Shares of Microsoft dropped badly on Friday, wiping out billions of dollars of the software companies value. This happened after they announced earnings below Wall Street expectations. They dropped by $4,04 or 11.4% to $31.40 in trading on Friday.
As we reported earlier in the week, Microsoft missed their financial targets on both top and bottom line results. The company reported a new income of $4.97 billion with a loss of $492 million in the same period a year ago. They had to write off $6 billion for their takeover of advertising organisation aQuantive.

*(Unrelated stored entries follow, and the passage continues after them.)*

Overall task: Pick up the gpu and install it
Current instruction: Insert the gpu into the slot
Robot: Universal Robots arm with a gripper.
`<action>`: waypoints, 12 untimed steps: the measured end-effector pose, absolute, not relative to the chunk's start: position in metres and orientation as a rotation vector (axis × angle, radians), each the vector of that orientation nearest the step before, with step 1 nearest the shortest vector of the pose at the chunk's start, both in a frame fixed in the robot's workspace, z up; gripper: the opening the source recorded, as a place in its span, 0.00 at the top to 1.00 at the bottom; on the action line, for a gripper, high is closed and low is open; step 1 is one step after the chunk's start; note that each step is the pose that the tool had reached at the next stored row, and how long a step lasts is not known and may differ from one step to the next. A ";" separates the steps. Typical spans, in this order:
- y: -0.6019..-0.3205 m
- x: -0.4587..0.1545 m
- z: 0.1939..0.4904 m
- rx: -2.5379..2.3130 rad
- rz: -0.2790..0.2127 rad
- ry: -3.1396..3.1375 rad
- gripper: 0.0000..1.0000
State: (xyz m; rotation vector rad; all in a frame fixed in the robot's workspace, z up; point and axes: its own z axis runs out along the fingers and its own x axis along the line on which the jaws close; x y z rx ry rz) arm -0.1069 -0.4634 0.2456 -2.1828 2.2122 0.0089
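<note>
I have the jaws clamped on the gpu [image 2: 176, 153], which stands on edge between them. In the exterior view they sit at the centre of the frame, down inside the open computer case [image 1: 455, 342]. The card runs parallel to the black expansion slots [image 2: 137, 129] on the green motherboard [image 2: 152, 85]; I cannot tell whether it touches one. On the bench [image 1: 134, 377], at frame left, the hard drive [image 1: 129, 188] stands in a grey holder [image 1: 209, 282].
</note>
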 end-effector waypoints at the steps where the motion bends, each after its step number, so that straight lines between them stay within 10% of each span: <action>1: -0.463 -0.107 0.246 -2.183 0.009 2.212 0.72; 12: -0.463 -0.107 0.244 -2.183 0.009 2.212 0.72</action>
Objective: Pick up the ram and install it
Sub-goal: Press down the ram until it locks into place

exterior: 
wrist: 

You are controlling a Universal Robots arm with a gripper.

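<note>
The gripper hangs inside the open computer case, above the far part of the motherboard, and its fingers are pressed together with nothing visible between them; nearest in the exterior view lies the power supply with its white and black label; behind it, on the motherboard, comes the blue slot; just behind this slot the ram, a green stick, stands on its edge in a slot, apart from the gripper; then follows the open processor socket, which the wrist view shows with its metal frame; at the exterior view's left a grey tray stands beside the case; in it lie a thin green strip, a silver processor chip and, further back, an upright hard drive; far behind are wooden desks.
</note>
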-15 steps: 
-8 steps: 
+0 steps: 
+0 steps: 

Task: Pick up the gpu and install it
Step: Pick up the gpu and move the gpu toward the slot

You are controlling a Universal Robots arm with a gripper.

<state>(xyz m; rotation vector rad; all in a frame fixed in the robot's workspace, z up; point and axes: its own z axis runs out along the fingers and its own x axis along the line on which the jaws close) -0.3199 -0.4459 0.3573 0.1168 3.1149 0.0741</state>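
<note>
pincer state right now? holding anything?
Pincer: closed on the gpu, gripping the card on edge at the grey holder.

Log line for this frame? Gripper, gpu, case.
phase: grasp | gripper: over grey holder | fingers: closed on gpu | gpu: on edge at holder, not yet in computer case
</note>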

Microsoft took a massive $900 million hit for slashing the price of their Surface RT tablet, due to poor demand. The cut in price may be great for consumers, but it is a clear indication to investors that the company are struggling against competitors such as Apple and Samsung.
BGC analyst Colin Gillis wrote in a note to clients “The PC may have reached its peak in 2011, and Microsoft is still struggling to get traction with tablets and smartphones. The write-down of the Surface RT inventory highlights this point.”
Company revenue was healthy, growing by 10% to $19.9 billion, but this was also short of the $20.7 billion they were expected to generate.
Kitguru says: A software giant, but Microsoft always run into trouble when they release hardware.
“A software giant, but Microsoft always run into trouble when they release hardware.”
Other than their highly successful range of keyboards, mice, web-cams, and headsets, sure.